● **TASK DETAILS**
Any images in the material are to be dropped while every line is retyped exactly.
** SUPPLIED DATA follows **
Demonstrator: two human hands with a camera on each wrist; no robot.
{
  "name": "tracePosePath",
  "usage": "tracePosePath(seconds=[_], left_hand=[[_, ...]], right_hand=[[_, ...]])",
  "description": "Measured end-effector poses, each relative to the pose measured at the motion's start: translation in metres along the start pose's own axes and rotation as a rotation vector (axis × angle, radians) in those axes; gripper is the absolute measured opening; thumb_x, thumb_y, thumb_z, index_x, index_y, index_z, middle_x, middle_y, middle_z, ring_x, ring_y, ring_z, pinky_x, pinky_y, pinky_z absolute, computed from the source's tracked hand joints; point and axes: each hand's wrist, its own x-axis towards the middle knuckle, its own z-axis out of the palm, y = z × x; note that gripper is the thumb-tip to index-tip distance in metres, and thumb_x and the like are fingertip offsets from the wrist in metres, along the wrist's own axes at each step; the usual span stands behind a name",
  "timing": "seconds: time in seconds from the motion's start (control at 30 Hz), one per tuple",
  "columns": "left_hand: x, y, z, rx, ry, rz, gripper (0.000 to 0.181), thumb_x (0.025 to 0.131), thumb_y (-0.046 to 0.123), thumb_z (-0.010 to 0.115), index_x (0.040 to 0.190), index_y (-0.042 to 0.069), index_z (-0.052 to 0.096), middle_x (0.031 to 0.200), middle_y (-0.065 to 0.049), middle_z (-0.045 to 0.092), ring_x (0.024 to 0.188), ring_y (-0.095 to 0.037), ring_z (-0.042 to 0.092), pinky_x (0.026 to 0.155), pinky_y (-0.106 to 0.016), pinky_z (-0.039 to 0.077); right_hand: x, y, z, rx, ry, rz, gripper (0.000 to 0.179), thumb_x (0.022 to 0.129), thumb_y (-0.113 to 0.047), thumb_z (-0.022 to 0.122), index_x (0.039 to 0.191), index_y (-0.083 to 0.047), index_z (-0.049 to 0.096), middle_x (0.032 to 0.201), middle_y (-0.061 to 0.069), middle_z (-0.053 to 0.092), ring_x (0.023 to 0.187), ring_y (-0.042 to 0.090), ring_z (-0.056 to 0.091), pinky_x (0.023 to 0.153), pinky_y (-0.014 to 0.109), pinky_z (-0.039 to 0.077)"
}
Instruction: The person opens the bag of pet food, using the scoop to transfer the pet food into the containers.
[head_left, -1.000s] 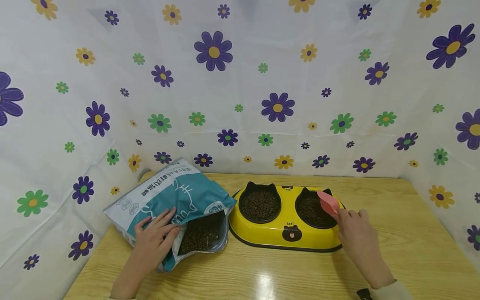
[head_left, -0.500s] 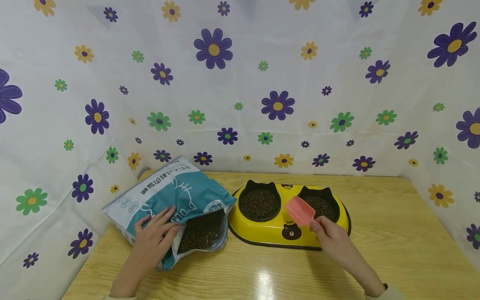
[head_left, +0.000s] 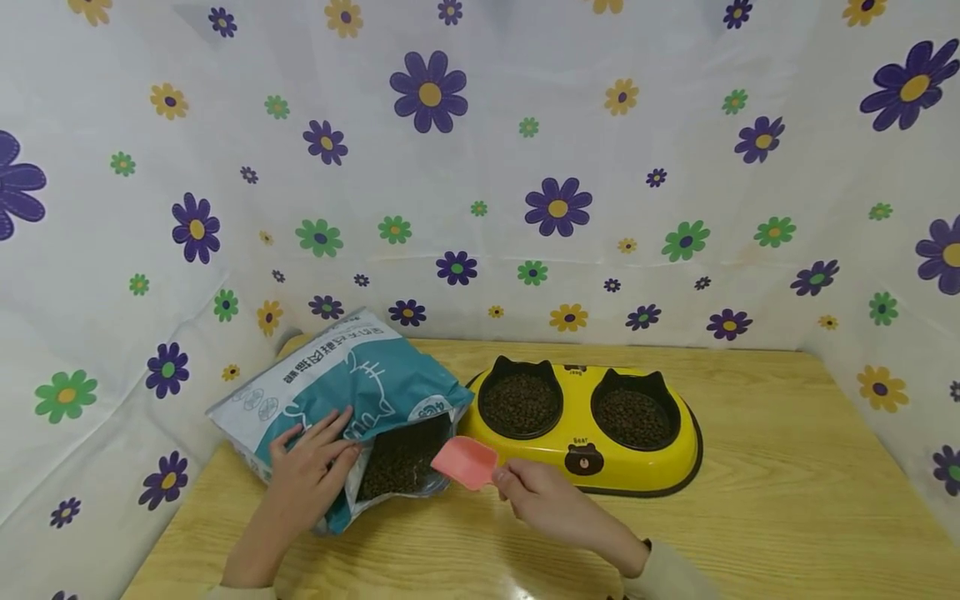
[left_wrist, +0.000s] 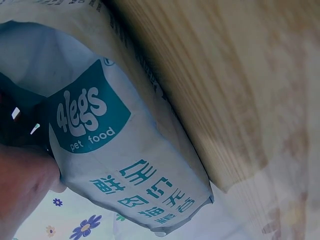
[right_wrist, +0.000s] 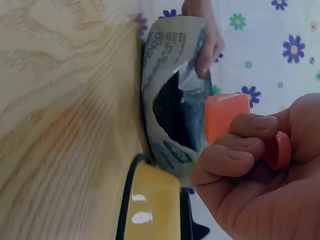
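Note:
A teal and white pet food bag (head_left: 408, 367) lies on its side, its open mouth facing right and front. Brown kibble (head_left: 397, 467) shows inside. My left hand (head_left: 311, 471) rests on the bag beside the mouth, fingers spread over the teal side. Just right of the opening, my right hand (head_left: 551, 504) grips a pink scoop (head_left: 465, 462) by its handle, fingers curled round it in the right wrist view. No kibble is visible in the scoop. To the right stands a yellow double feeder (head_left: 517, 454) with two black cat-eared bowls, both holding kibble.
Everything stands on a light wooden table (head_left: 795, 467). A white cloth (head_left: 480, 150) printed with flowers hangs behind and at both sides. The feeder sits close beside the bag's right corner.
My right hand has carried the scoop leftward from over the right bowl, past the feeder's front, to the bag's mouth. The left hand has kept its place on the bag.

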Motion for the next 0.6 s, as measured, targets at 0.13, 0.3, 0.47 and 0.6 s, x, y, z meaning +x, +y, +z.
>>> tracePosePath(seconds=[0.13, 0.3, 0.47, 0.6], left_hand=[[0.001, 0.001, 0.001, 0.002, 0.001, 0.002, 0.024, 0.104, 0.021, 0.057, 0.107, 0.016, 0.080, 0.146, -0.015, 0.060, 0.137, -0.040, 0.054, 0.107, -0.065, 0.019], [0.000, 0.003, 0.000, -0.002, -0.015, -0.002, 0.025, 0.104, 0.021, 0.056, 0.109, 0.015, 0.080, 0.146, -0.015, 0.059, 0.137, -0.040, 0.053, 0.107, -0.065, 0.019], [0.001, 0.003, -0.002, -0.012, -0.007, 0.002, 0.025, 0.104, 0.020, 0.055, 0.109, 0.016, 0.080, 0.146, -0.015, 0.059, 0.137, -0.040, 0.053, 0.107, -0.066, 0.019], [0.000, 0.002, -0.001, -0.006, -0.003, 0.004, 0.025, 0.104, 0.020, 0.056, 0.109, 0.016, 0.080, 0.146, -0.015, 0.060, 0.137, -0.040, 0.054, 0.107, -0.065, 0.019]], right_hand=[[0.018, -0.004, 0.013, -0.067, -0.008, -0.001, 0.046, 0.111, -0.033, 0.043, 0.091, 0.004, 0.060, 0.062, -0.004, 0.038, 0.050, 0.011, 0.029, 0.051, 0.024, 0.026], [0.032, -0.009, 0.022, -0.140, 0.005, 0.017, 0.047, 0.110, -0.033, 0.044, 0.073, -0.007, 0.056, 0.057, -0.006, 0.035, 0.048, 0.011, 0.027, 0.050, 0.025, 0.025], [0.044, -0.019, 0.026, -0.168, 0.004, 0.071, 0.054, 0.109, -0.031, 0.046, 0.057, -0.019, 0.043, 0.050, -0.007, 0.030, 0.041, 0.010, 0.026, 0.045, 0.025, 0.026], [0.053, -0.024, 0.029, -0.173, 0.004, 0.110, 0.053, 0.108, -0.025, 0.046, 0.055, -0.019, 0.039, 0.048, -0.007, 0.029, 0.036, 0.010, 0.029, 0.041, 0.024, 0.028]])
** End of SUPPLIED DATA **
● **WRITTEN REPLY**
Demonstrator: two human hands with a camera on each wrist; no robot.
{
  "name": "tracePosePath",
  "usage": "tracePosePath(seconds=[_], left_hand=[[_, ...]], right_hand=[[_, ...]])",
  "description": "Measured end-effector poses, each relative to the pose measured at the motion's start: translation in metres along the start pose's own axes and rotation as a rotation vector (axis × angle, radians) in those axes; gripper is the absolute measured opening; thumb_x, thumb_y, thumb_z, index_x, index_y, index_z, middle_x, middle_y, middle_z, ring_x, ring_y, ring_z, pinky_x, pinky_y, pinky_z absolute, computed from the source's tracked hand joints; point and axes: each hand's wrist, its own x-axis towards the middle knuckle, its own z-axis out of the palm, y = z × x; note that gripper is the thumb-tip to index-tip distance in metres, and thumb_x and the like are fingertip offsets from the wrist in metres, along the wrist's own axes at each step; the usual span stands behind a name",
  "timing": "seconds: time in seconds from the motion's start (control at 30 Hz), one per tuple",
  "columns": "left_hand: x, y, z, rx, ry, rz, gripper (0.000 to 0.181), thumb_x (0.025 to 0.131), thumb_y (-0.046 to 0.123), thumb_z (-0.010 to 0.115), index_x (0.040 to 0.190), index_y (-0.042 to 0.069), index_z (-0.052 to 0.096), middle_x (0.031 to 0.200), middle_y (-0.065 to 0.049), middle_z (-0.045 to 0.092), ring_x (0.024 to 0.188), ring_y (-0.095 to 0.037), ring_z (-0.042 to 0.092), pinky_x (0.026 to 0.155), pinky_y (-0.106 to 0.016), pinky_z (-0.039 to 0.077); right_hand: x, y, z, rx, ry, rz, gripper (0.000 to 0.179), thumb_x (0.022 to 0.129), thumb_y (-0.113 to 0.047), thumb_z (-0.022 to 0.122), index_x (0.039 to 0.191), index_y (-0.083 to 0.047), index_z (-0.049 to 0.096), middle_x (0.032 to 0.201), middle_y (-0.061 to 0.069), middle_z (-0.053 to 0.092), ring_x (0.023 to 0.187), ring_y (-0.042 to 0.090), ring_z (-0.056 to 0.091), pinky_x (0.023 to 0.153), pinky_y (-0.014 to 0.109), pinky_z (-0.039 to 0.077)"
}
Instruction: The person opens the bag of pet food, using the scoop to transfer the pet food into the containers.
[head_left, -1.000s] 
[head_left, -0.500s] 
[head_left, +0.000s] 
[left_wrist, +0.000s] 
[right_wrist, +0.000s] 
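Note:
A teal and white pet food bag (head_left: 408, 367) lies on its side, its open mouth facing right and front. Brown kibble (head_left: 397, 467) shows inside. My left hand (head_left: 311, 471) rests on the bag beside the mouth, fingers spread over the teal side. Just right of the opening, my right hand (head_left: 551, 504) grips a pink scoop (head_left: 465, 462) by its handle, fingers curled round it in the right wrist view. No kibble is visible in the scoop. To the right stands a yellow double feeder (head_left: 517, 454) with two black cat-eared bowls, both holding kibble.
Everything stands on a light wooden table (head_left: 795, 467). A white cloth (head_left: 480, 150) printed with flowers hangs behind and at both sides. The feeder sits close beside the bag's right corner.
My right hand has carried the scoop leftward from over the right bowl, past the feeder's front, to the bag's mouth. The left hand has kept its place on the bag.
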
Motion for the next 0.6 s, as measured, targets at 0.13, 0.3, 0.47 and 0.6 s, x, y, z meaning +x, +y, +z.
>>> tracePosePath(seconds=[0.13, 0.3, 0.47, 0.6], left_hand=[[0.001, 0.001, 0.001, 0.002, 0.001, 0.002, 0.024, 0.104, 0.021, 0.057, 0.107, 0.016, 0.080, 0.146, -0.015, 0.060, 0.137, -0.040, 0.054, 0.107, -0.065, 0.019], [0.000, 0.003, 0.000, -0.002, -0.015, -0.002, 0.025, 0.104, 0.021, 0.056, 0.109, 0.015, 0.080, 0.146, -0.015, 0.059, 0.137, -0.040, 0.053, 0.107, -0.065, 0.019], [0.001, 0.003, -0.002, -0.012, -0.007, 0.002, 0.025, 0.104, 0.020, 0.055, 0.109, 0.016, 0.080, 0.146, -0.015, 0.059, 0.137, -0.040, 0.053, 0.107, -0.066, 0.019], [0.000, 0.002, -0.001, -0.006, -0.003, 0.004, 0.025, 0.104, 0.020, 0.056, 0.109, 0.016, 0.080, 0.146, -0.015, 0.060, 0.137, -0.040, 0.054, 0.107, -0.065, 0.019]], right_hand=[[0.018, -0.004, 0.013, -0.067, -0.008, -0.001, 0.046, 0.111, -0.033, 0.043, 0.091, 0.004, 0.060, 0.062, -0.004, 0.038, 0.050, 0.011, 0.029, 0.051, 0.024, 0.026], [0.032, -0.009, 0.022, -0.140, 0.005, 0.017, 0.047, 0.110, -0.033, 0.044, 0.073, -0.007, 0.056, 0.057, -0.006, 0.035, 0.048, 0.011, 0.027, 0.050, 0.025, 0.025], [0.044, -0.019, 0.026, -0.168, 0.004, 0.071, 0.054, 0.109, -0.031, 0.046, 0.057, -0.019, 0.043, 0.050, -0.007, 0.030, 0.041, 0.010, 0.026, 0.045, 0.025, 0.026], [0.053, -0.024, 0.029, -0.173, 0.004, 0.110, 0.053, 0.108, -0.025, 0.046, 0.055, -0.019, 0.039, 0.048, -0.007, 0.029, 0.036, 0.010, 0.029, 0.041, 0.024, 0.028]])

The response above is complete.